Kurz und professionell, Nelsons kennt ja den Sound, die Leipziger waren zuletzt 2014 mit Riccardo Chailly hier, werden ein paar neuralgische Schubert-Stellen angespielt, dann dürfen sich neuerlich die beiden regelmäßigen Leipziger Gastkünstler Leonidas Kavakos und Gautier Capuçon verständigen, die nach zwei Brahms-Doppelkonzerten in Leipzig nun in den USA wieder aufeinandertreffen. Vor Konzertbeginn wird es hinter den Kulissen noch enger, immerhin können Geiger und Cellist sich noch schnell über Bande klar werden, dass beide ohne Schlips auftreten.
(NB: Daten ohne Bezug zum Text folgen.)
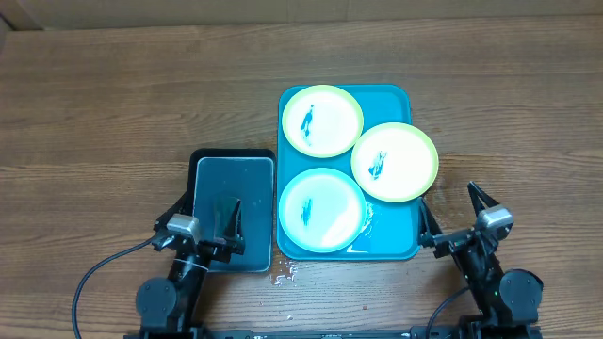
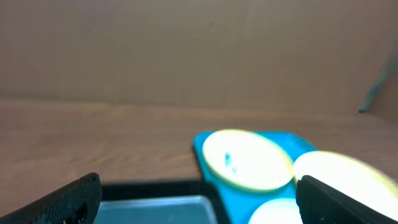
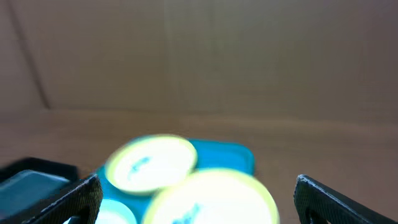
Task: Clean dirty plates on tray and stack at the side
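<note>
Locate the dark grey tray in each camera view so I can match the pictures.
Overhead: dark tray left of centre, beside the left edge of the turquoise tray.
Left wrist: dark tray at the bottom edge, left of centre.
Right wrist: dark tray in the bottom left corner, blurred.
Shared landmark: the turquoise tray, directly right of the dark tray in all three views.

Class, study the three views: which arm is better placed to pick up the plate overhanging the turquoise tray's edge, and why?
Right. The right pincer, open, sits just beside that plate; the left pincer hovers over the dark tray, beyond the turquoise tray.
</note>
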`<state>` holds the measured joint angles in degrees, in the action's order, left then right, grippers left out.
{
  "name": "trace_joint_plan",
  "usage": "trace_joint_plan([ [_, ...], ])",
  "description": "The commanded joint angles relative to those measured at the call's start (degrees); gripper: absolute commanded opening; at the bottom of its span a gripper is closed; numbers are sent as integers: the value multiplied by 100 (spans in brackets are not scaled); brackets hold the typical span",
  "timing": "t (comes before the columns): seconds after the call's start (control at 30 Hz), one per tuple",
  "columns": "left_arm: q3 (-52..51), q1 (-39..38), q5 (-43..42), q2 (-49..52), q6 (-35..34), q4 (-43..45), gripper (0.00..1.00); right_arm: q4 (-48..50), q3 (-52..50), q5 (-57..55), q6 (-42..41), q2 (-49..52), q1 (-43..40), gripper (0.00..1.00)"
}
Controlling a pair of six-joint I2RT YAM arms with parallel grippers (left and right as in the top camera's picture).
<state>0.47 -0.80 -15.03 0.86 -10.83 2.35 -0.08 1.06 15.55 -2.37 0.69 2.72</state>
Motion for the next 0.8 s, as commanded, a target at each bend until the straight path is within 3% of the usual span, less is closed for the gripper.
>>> trace_joint_plan([
  [0.0,116,-68,-417,-61,-518,393,100,317,109,772,-391,-52,26,100],
  [0.1,623,-68,-251,-11,-584,308,100,4,774,809,-490,13,26,100],
  [0.17,1456,-68,-238,350,-365,-282,100,-706,1753,702,-468,415,20,100],
  [0.47,5322,-68,-299,3283,186,-4162,100,-5209,5921,640,-468,3617,15,100],
  [0.53,5925,-70,-400,3845,181,-4758,100,-5748,6559,640,-472,4280,15,100],
  [0.77,6793,-72,-863,5121,184,-5847,100,-6328,7136,1510,-796,5733,22,100],
])
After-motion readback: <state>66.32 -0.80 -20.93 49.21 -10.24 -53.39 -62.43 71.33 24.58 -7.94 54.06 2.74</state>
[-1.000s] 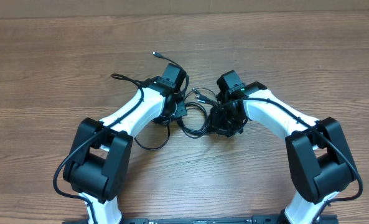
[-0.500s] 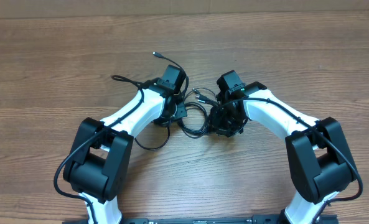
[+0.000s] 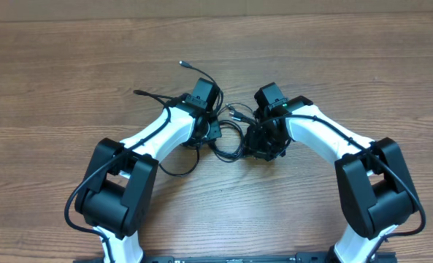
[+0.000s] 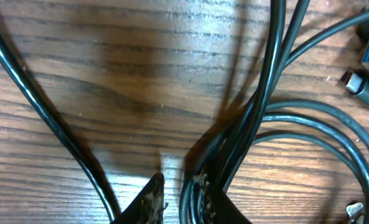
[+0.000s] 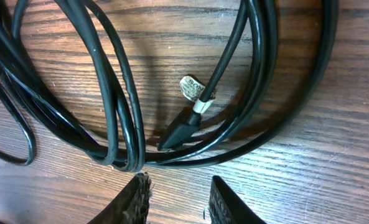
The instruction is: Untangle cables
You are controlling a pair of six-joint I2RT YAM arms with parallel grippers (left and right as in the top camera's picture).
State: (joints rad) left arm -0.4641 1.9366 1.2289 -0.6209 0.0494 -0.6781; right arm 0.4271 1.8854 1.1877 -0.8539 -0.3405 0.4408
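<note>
The wooden bench (image 3: 55, 73) is carrying everything. The left arm (image 3: 158, 135) and right arm (image 3: 318, 135) are bending in toward its middle. Their wrists are hanging close together over the cables (image 3: 227, 142).

The cables are lying in a black tangle between the two wrists. One loop (image 3: 176, 164) is trailing out beside the left arm, and two loose ends (image 3: 183, 64) are reaching toward the far side.

The left fingers (image 4: 154, 198) are standing only narrowly apart. One cord (image 4: 184, 199) is running down into their gap, close against the right-hand tip, with bench showing between it and the other tip. The picture's edge is cutting the tips off, so I cannot tell whether that cord is being pinched. More cords are crossing just beyond the tips.

The right fingers (image 5: 224, 202) are standing open and gripping nothing. A bunch of cords (image 5: 125, 158) is lying just past one tip, seemingly touching it.

Beyond the right fingers a black plug (image 5: 183, 127) with a pale band is resting inside the loops, a small tag (image 5: 190, 87) beside it. Two more plugs (image 4: 358, 81) are lying at the edge of the left wrist view, partly cut off.

From overhead, both pairs of fingers are sitting hidden under the wrists.
</note>
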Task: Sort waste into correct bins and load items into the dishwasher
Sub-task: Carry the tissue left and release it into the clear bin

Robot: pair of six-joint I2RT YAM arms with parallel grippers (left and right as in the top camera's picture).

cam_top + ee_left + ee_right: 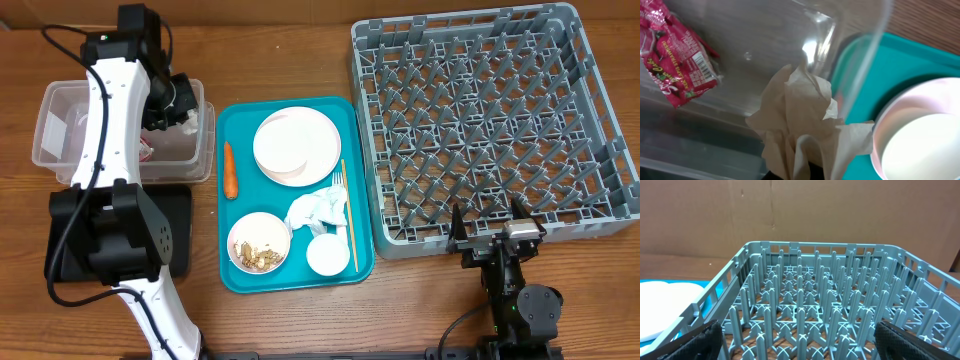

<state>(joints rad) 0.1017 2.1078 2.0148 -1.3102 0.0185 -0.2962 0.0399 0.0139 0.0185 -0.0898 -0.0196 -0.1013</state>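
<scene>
— What of the left gripper (186,110)?
— Clamped on a crumpled white napkin (800,125) over the clear tub (62,132); red wrapper (677,60) inside.
— And the right gripper (800,344)?
— Spread wide, empty, just beside the grey dish rack (815,305).

Tub (60,125) sits back-left on table (300,50), w/ wrapper (677,60) in it & a 2nd napkin (800,125) at its right wall. Low tray (180,215) in front of tub. Centre tray (240,210) to their right; dish rack (600,180) right of that. On centre tray: plate (296,146) at back, carrot (230,170) left, bowl (259,243) w/ scraps (258,256) front-left, napkin (315,210) mid, cup (328,255) front-right, fork (338,182) & stick (349,215) along right side.
</scene>
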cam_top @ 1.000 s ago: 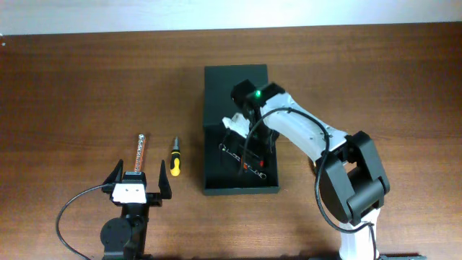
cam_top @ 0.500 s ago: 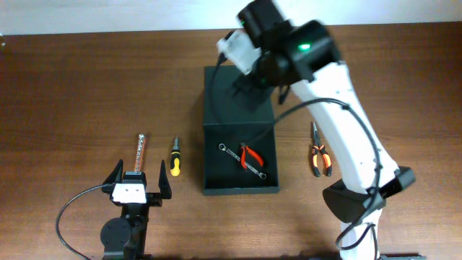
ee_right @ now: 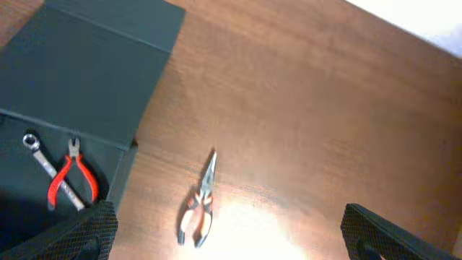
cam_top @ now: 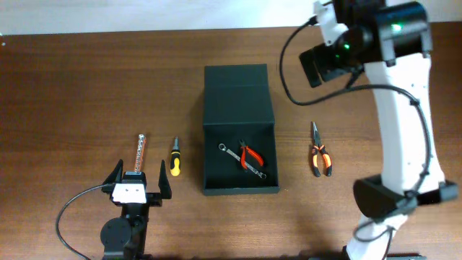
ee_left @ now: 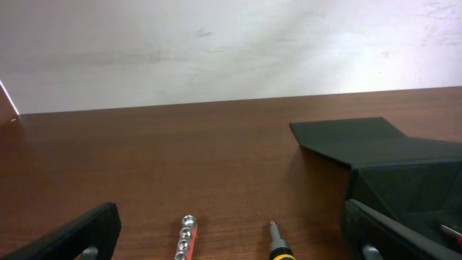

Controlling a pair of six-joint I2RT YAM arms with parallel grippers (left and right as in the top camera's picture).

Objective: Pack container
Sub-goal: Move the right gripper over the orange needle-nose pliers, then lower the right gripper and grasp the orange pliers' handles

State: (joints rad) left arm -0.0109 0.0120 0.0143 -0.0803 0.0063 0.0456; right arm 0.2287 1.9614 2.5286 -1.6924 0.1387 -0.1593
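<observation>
Two metal tools, red-handled pliers [cam_top: 251, 154] and a slim wrench [cam_top: 227, 152], are seen lying in the matte dark container [cam_top: 238, 94], set mid-table with its flat lid folded back. Orange-handled needle-nose pliers [cam_top: 320, 152] are noted beside it on the wood-grain table [cam_top: 72, 87]. Left gripper [cam_top: 138, 173] and right gripper [ee_right: 227, 211] are found spread wide, nothing held.

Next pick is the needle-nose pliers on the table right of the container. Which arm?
Right. The needle-nose pliers lie right of the container, on the right gripper's side and in its wrist view, fingers open. The left gripper sits across the container, beside the screwdriver.
</observation>
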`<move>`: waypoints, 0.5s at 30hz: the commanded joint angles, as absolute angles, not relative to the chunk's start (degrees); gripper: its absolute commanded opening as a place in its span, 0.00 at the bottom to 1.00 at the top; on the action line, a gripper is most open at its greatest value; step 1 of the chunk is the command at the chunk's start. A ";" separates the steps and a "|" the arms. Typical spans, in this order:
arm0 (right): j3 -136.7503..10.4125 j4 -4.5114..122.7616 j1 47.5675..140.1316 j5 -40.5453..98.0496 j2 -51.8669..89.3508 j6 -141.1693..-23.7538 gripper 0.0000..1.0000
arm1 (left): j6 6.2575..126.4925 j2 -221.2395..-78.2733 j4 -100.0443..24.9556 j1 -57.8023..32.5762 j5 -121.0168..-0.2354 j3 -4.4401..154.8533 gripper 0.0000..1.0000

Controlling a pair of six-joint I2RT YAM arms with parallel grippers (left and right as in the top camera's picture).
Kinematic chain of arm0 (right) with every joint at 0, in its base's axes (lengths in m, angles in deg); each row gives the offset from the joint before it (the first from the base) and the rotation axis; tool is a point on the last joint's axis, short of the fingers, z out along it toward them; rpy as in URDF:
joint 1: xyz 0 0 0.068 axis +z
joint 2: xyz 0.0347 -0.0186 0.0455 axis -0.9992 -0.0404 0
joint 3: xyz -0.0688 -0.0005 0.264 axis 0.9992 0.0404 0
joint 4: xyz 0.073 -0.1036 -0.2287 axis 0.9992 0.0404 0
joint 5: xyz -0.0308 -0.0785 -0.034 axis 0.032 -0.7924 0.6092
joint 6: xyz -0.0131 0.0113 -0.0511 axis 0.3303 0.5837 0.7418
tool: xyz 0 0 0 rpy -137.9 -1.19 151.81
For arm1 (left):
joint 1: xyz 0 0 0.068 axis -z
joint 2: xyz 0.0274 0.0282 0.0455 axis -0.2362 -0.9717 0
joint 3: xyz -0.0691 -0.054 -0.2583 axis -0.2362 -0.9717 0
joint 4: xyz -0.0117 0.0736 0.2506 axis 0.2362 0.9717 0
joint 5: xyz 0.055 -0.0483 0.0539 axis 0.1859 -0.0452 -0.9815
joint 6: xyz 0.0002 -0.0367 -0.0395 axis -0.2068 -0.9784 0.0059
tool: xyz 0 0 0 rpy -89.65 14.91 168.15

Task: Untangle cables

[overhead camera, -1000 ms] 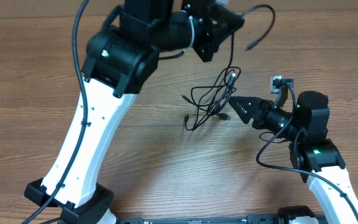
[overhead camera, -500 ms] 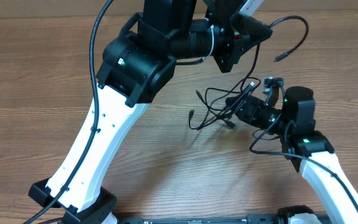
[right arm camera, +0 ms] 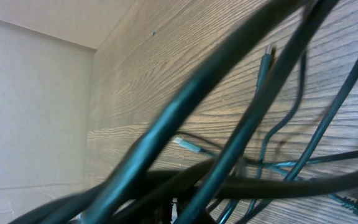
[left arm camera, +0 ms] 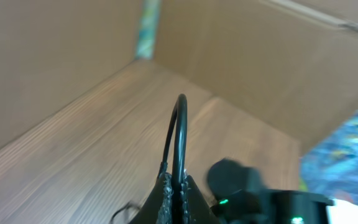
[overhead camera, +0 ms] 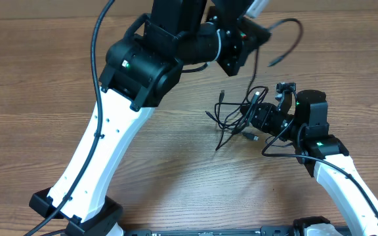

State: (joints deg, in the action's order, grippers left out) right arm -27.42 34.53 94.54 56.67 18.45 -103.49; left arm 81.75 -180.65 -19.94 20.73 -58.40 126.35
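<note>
A tangle of thin black cables [overhead camera: 231,110] lies on the wooden table, right of centre. Plug ends stick out of it at the top [overhead camera: 223,94] and at the lower left [overhead camera: 217,147]. My left gripper [overhead camera: 258,31] is raised at the top of the overhead view, shut on one cable [left arm camera: 180,124]. That cable arcs out to a dangling plug [overhead camera: 272,62]. In the left wrist view its fingers [left arm camera: 165,193] pinch the cord. My right gripper [overhead camera: 249,118] is buried in the tangle's right side, shut on the cables [right arm camera: 241,124], which fill the right wrist view and hide most of its jaws.
The left arm's white link and black elbow [overhead camera: 136,65] span the table's left half above the surface. The right arm's base link [overhead camera: 340,183] comes in from the lower right. Cardboard walls [left arm camera: 55,62] stand beyond the table's far side.
My right gripper pushed left into the tangle and closed on it. The tangle shifted slightly right. The left arm swung right with its cable still held.
</note>
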 commanded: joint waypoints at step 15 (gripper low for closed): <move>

Und so wird es dann im Saal auch eine buddy-bro-kumpelige, dabei höchst feinsinnig musikantische, auf volles Risiko gehende Brahmssterndreiviertelstunde. Mit viel Saft und Schmackes, Glut und Grandezza. Der Grieche, der Franzose, der Lette, die Sachsen mit einem Norddeutschen in New England – ein famoser Klang-Clash der Kulturen. Zugegeben wird eine Bearbeitung von Ravels Geigensonaten-Finale. Und dann stapelt es sich vor der Garderobe, Haefliger, Mälkki, Kyril Zlotnikov, der Cellist des  Jerusalem Quartet, das Abends vorher in Boston eine Tour abgeschlossen hat, sie alle sind auf dem Weg zum Flughafen, wollten aber wenigstens die erste Hälfte hören.

Bis zum Schluss bleibt freilich der stets lächelnde Pate aller Cellisten, Yo-Yo Ma. Es gibt Umarmungen, Freudenschreie, Erinnerungsfotos. Und dann folgt Schuberts Große C-Dur-Sinfonie, uraufgeführt mit heftigen Kürzungen 1839 in Leipzig. Anders als Herbert Blomstedt, der sie auf seiner Jubiläumstour im Herbst 2018 dabei hatte, spielt sie Nelsons ohne die Wiederholungen, trotzdem breit dahinströmend, fett klangprächtig. Doch stets bleibt der volle Sound durchhörbar. In der Finalstretta setzt er dynamisch noch eins drauf, das spielfreudige Orchester gerät aber nie an Grenzen. Hallo Amerika, angekommen. Möge die Leipzig Week in Boston so weitergehen!